Feature screening is a popular and efficient statistical technique in processing ultrahigh-dimensional data. When a regression model consists both categorical and continuous predictors, a unified feature screening procedure is needed. Thus, we propose a unified mean-variance sure independence screening (UMV-SIS) for this setup. The mean-variance (MV), an effective utility to measure the dependence between two random variables, is widely used in feature screening for discriminant analysis. In this paper, we advocate using the kernel smoothing method to estimate MV between two continuous variables, thereby extending it to screen categorical and continuous predictors simultaneously. Besides the uniformity for screening, UMV-SIS is a model-free procedure without any specification of a regression model; this broadens the scope of its application.
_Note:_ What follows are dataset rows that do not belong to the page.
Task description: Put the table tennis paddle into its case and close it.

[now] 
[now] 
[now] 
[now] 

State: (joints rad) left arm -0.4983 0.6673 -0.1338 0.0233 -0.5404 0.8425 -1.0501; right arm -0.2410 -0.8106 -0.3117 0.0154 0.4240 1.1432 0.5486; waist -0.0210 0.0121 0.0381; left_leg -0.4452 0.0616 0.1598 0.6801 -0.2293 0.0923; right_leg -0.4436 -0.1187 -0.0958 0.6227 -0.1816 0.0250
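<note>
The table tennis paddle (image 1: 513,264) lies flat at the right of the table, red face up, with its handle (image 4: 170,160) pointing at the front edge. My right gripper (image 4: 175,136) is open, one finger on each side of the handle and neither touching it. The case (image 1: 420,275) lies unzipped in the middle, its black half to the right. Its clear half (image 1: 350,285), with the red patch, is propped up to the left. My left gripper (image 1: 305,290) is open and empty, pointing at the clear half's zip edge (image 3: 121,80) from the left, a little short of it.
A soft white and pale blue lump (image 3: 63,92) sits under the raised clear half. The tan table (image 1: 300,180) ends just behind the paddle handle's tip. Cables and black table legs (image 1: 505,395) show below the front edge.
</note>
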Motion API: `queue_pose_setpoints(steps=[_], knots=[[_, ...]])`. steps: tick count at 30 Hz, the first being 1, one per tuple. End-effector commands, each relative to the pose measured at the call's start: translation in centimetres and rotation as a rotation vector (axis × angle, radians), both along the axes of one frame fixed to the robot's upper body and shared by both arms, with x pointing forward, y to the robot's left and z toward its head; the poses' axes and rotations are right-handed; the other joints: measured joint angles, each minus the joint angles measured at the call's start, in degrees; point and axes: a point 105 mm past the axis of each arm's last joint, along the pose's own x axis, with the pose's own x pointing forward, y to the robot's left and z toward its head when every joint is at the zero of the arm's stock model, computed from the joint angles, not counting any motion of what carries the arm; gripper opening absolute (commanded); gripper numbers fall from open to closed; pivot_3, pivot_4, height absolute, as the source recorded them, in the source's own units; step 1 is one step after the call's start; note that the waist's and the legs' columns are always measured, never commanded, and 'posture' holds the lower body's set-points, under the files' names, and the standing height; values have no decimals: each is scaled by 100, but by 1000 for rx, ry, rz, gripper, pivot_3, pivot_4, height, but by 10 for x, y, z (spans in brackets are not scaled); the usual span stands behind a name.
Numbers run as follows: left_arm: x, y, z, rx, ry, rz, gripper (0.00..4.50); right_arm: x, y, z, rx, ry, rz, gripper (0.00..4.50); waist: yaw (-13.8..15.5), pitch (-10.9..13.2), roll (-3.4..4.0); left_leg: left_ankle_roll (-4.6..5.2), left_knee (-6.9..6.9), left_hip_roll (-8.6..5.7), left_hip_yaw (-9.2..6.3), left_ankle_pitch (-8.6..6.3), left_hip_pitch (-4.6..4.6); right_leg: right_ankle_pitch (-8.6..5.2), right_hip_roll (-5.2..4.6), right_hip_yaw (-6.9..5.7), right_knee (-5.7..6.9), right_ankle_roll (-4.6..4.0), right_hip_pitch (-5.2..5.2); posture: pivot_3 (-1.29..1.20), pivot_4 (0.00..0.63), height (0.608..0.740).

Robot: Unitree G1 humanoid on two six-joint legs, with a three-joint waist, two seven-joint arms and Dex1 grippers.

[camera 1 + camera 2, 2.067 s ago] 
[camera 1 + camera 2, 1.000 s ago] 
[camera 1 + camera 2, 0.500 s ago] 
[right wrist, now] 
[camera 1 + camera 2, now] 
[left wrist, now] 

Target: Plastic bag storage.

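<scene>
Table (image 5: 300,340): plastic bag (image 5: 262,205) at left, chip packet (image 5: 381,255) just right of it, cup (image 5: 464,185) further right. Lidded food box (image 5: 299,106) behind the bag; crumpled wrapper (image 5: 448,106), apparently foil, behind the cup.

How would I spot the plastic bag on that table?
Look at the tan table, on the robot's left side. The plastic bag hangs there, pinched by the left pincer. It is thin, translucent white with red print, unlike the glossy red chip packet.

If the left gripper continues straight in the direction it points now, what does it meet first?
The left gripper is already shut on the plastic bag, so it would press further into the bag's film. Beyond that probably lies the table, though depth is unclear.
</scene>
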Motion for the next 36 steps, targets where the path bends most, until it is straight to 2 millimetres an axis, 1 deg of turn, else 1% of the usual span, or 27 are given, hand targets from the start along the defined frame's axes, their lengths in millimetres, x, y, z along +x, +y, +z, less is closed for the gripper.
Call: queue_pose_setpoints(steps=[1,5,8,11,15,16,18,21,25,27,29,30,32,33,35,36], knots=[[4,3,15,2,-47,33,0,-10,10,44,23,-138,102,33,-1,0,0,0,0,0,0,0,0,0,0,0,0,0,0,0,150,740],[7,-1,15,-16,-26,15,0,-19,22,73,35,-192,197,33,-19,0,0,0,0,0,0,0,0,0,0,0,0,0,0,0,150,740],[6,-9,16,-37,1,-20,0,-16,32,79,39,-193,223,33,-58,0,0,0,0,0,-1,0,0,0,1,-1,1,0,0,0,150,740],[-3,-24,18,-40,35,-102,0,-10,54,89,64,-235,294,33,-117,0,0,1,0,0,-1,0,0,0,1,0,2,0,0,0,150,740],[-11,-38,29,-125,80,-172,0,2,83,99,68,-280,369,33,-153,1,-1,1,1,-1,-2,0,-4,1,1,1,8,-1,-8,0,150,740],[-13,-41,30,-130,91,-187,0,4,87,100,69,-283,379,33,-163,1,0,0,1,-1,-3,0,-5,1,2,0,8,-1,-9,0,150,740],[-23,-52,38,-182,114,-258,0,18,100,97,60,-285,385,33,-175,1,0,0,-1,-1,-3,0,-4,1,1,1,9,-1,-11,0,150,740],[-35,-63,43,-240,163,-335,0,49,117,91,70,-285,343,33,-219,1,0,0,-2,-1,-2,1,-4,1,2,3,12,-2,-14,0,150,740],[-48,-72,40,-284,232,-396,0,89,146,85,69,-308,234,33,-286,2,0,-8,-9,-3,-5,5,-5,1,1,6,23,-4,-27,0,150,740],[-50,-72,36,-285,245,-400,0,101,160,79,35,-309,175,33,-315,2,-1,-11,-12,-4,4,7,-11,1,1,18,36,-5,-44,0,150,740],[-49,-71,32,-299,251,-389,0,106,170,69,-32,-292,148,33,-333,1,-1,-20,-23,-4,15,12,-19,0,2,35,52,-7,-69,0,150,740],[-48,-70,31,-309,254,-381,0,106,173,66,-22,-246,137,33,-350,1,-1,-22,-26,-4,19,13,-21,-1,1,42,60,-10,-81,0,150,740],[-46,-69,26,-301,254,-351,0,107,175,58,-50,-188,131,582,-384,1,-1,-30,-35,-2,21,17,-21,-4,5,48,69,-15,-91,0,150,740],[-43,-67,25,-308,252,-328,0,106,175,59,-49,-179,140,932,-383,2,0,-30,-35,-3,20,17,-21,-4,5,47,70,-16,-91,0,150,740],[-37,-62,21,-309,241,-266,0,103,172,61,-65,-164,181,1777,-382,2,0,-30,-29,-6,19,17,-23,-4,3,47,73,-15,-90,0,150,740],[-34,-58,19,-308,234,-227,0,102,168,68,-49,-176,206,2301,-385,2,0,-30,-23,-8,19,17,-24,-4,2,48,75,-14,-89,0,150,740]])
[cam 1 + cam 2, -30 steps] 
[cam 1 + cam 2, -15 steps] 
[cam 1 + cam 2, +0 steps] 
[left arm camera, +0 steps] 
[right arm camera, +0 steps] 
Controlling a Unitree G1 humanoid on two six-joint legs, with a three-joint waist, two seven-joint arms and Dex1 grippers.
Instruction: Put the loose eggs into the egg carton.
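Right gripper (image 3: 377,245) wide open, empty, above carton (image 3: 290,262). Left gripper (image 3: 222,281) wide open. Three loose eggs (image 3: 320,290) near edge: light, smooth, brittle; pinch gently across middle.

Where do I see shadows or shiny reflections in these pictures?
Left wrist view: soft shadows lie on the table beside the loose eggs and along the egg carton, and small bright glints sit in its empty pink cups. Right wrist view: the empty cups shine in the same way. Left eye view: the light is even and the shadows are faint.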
In theory, we show that the UMV-SIS procedure has the sure screening and ranking consistency properties under mild conditions. To solve some difficulties in marginal feature screening for linear model and further enhance the screening performance of our proposed method, an iterative UMV-SIS procedure is developed. The promising performances of the new method are supported by extensive numerical examples.

Suggested Citation

  • Liming Wang & Xingxiang Li & Xiaoqing Wang & Peng Lai, 2022. "Unified mean-variance feature screening for ultrahigh-dimensional regression," Computational Statistics, Springer, vol. 37(4), pages 1887-1918, September.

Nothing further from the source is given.